Financial services incumbents and leading fintech companies are integrating large language models into their workflows. We dive into their various adoption strategies.
Companies are racing to adopt large language models (LLMs), which serve as the foundation for generative AI applications that could radically transform enterprise operations and productivity. This momentum has fueled investment of over $16B in funding to LLM developers in 2023 alone.
Although financial services players have been slower to move — largely due to concerns around compliance and data quality — they are increasingly taking steps to integrate LLMs into their offerings.
However, how they do this varies from one company to the next. Incumbents are taking several different approaches to deploying LLMs, including:
- Adopting LLMs to streamline internal workflows, such as document processing
- Launching their own LLMs to offer generative AI-led products
Meanwhile, B2B fintech companies are leaning on LLMs to enhance their offerings for corporate finance teams.
We dive into each of these strategies below.

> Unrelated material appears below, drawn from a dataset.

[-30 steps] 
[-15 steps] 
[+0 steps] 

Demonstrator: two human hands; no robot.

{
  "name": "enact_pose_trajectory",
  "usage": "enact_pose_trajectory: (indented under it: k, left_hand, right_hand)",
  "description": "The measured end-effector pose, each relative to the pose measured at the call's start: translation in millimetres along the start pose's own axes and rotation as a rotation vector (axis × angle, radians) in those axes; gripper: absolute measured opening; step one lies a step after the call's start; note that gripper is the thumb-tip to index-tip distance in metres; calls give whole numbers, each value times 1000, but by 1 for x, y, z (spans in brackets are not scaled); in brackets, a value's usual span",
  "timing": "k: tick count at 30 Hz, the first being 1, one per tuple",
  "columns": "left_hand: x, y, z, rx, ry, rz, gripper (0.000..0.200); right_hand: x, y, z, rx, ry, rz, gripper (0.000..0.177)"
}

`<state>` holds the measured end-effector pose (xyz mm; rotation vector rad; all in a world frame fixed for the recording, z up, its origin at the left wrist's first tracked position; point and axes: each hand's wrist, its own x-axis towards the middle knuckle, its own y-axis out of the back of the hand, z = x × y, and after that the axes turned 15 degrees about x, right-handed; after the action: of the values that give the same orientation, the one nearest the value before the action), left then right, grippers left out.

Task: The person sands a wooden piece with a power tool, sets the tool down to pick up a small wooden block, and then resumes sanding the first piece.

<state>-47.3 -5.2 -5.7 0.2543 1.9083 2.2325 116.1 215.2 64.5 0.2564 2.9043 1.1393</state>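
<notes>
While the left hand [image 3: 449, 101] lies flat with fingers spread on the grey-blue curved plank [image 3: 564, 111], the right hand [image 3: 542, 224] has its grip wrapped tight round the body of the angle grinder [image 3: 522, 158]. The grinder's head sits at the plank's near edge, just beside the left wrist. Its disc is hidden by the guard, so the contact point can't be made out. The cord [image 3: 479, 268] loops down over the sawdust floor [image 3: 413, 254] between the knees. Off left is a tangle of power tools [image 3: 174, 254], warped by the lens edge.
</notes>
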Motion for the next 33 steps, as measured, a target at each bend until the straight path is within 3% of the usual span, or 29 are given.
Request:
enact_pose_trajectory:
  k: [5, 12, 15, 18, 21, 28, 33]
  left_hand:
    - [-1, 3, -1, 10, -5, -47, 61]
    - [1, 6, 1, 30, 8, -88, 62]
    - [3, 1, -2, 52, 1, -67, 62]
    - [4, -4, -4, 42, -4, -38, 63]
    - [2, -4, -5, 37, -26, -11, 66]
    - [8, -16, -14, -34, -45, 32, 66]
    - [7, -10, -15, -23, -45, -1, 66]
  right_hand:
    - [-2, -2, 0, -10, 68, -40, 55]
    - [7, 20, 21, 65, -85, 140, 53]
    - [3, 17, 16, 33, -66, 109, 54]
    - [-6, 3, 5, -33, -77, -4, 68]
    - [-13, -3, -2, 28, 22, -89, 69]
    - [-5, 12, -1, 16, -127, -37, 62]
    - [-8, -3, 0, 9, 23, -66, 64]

Financial services firms are adopting LLMs to streamline internal workflows
Many financial services firms are turning to LLM developers to build out their generative AI capabilities. OpenAI, Cohere, AI21 Labs, and MosaicML all list financial services players or fintechs as customers.
Initial pilots of generative AI in financial services have primarily focused on back-office workflows. To this end, Citi, Deutsche Bank, Mizuho, and MUFG have each given their employees access to LLM tools to increase efficiencies across use cases like document processing, reporting, drafting memos, and handling internal inquiries.
For example, Mizuho has rolled out Microsoft‘s Azure OpenAI service to 45,000 employees in its lending units in Japan.
Meanwhile, Citi is planning to grant access to generative AI tools to the majority of its 40,000+ coders following a pilot with 250 of them. The bank also stated that it used generative AI to comb through 1,000+ pages of new regulatory documents for the US banking sector.